Figure 1 Schematic of HCPT-sHDL nanoparticles preparation.
Optimization of DL and EE
While the structure of peptide-based sHDL nanoparticles has not been fully characterized yet, it is assumed that amphipathic helices of ApoA-I peptide surround the perimeter of phospholipid bilayer, as represented in Figure 1. By altering the ratio of 5A peptide to SM, we could slightly increase the diameter of the nanodisks and potentially improve the DL. The sHDL were prepared at 1:1–1:3 (w/w) ratio of 5A to SM at a theoretical HCPT loading of 1% (w/w).

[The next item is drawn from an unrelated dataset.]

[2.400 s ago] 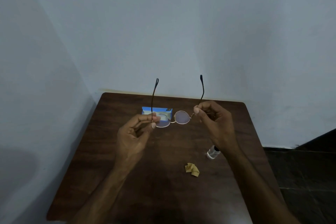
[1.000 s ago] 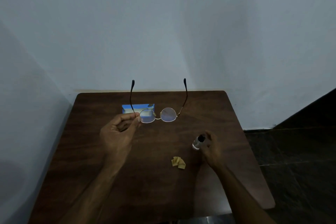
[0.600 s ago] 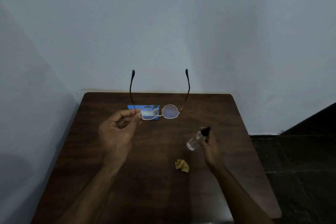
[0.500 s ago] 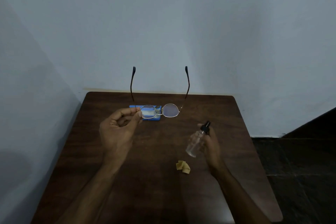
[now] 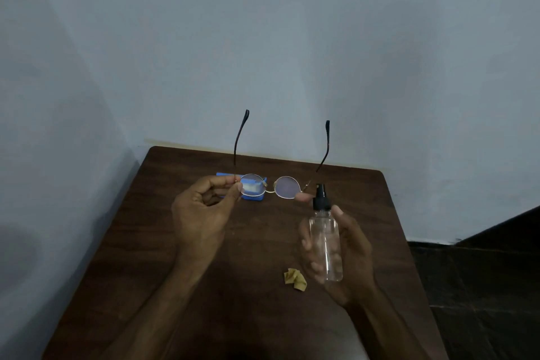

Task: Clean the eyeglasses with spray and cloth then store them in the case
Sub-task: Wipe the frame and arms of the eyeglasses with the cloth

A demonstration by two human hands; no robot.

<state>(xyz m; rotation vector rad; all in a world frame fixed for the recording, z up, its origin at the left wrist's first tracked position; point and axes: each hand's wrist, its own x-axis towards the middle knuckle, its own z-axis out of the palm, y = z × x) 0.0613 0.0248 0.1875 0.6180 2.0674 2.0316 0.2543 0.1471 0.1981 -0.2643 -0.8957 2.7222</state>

The average diameter of sHDL increased slightly with the increase of peptide-to-lipid ratio (Table 1). At the 1:3 (w/w) ratio of peptide to SM, a cloudy solution was observed, indicating insufficient amount of ApoA-I mimetic to solubilize lipid vehicles into sHDL. The drug EE increased only slightly with an increase of lipid to peptide ratio from 59% to 71%.
In order to increase DL, we have prepared sHDL at 1:1.5 of 5A-to-SM ratio at the theoretical loading of 0.5%, 1%, and 1.5% (Table 1). With the increase in theoretical loading, the actual loading also increased from 0.35% to 0.81%. However, a greater loss of the drug during the sHDL preparation (54% EE) was observed for 1.5% loading relative to 0.5% and 1% (69.8% and 71.0% EE). In the current design of HCPT-sHDL nanoparticles, we rely on the physical binding of HCPT to the HDL lipid membrane for incorporation. Thus, only relatively small amounts of HCPT could be loaded into sHDL particles and 1% theoretical loading for 1:1.5 (w/w) peptide-SM sHDL was selected as an optimal formulation for further evaluation.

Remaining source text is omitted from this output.